House leaders demand interviews with Homeland Security watchdog over Secret Service 'cover up': report



On Monday, the Associated Press reported that House investigators want to speak with the inspector general for the Department of Homeland Security, alleging a "cover-up" about the Secret Service's missing text messages about the January 6 attack.

"The leaders of the powerful House Oversight and Homeland Security committees wrote a letter to Inspector General Joseph Cuffari on Monday, detailing the urgent need for interviews with his staff regarding new evidence of alleged efforts to cover up the erasure of Secret Service communications," reported Farnoush Amiri. "'We are writing with grave new concerns over your lack of transparency and independence, which appear to be jeopardizing the integrity of a crucial investigation run by your office,' House Oversight Chair Carolyn Maloney and Homeland Security Chairman Bennie Thompson wrote in the letter. They also renewed their calls for Cuffari to recuse himself from investigations of the erased texts."

Thompson also chairs the House Select Committee on January 6.
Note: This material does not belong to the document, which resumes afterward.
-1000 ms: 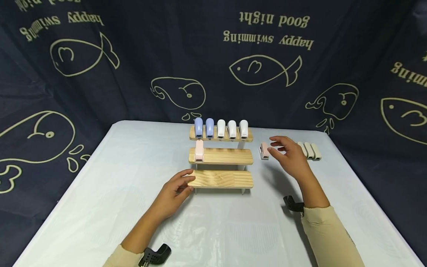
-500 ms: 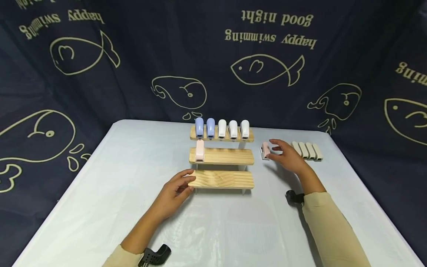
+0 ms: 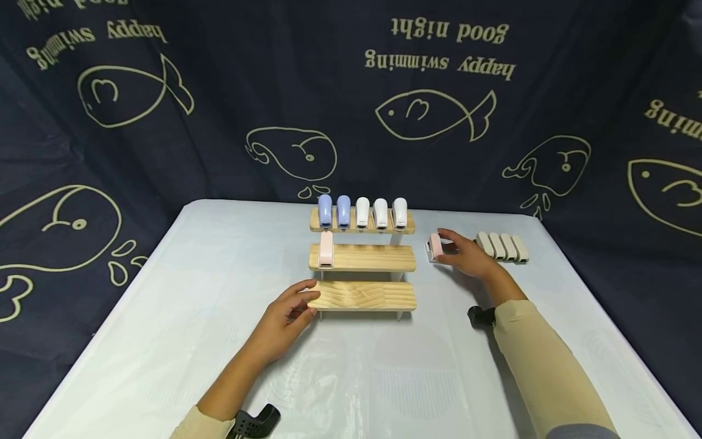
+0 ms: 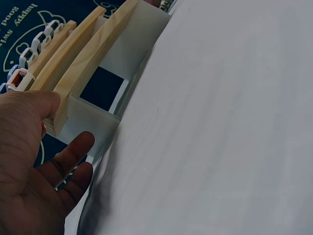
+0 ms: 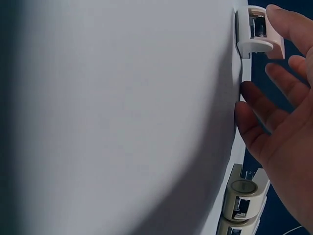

"The committees said it has obtained evidence that shows the inspector general's office first learned of the missing Secret Service text messages, as part of its investigation into the attack on the U.S. Capitol, in May 2021. And that emails between top DHS IG officials show the agency decided to abandon efforts to recover those text messages in July 2021, nearly a year before they first informed Congress they were erased," said the report. "'These documents raise troubling new concerns that your office not only failed to notify Congress for more than a year that critical evidence in this investigation was missing, but your senior staff deliberately chose not to pursue that evidence and then appear to have taken steps to cover up these failures,' the letter continued."

This comes after a recent report that the inspector general's office abandoned a plan in February to try to retrieve the missing text messages. It also comes as high-ranking Secret Service officials come under scrutiny over their ties to former President Donald Trump.

House Intelligence Committee Chair Adam Schiff (D-CA) has separately said he would like Secret Service officials to explain under oath how the text messages, which are supposed to be protected federal records, came to be deleted in the first place.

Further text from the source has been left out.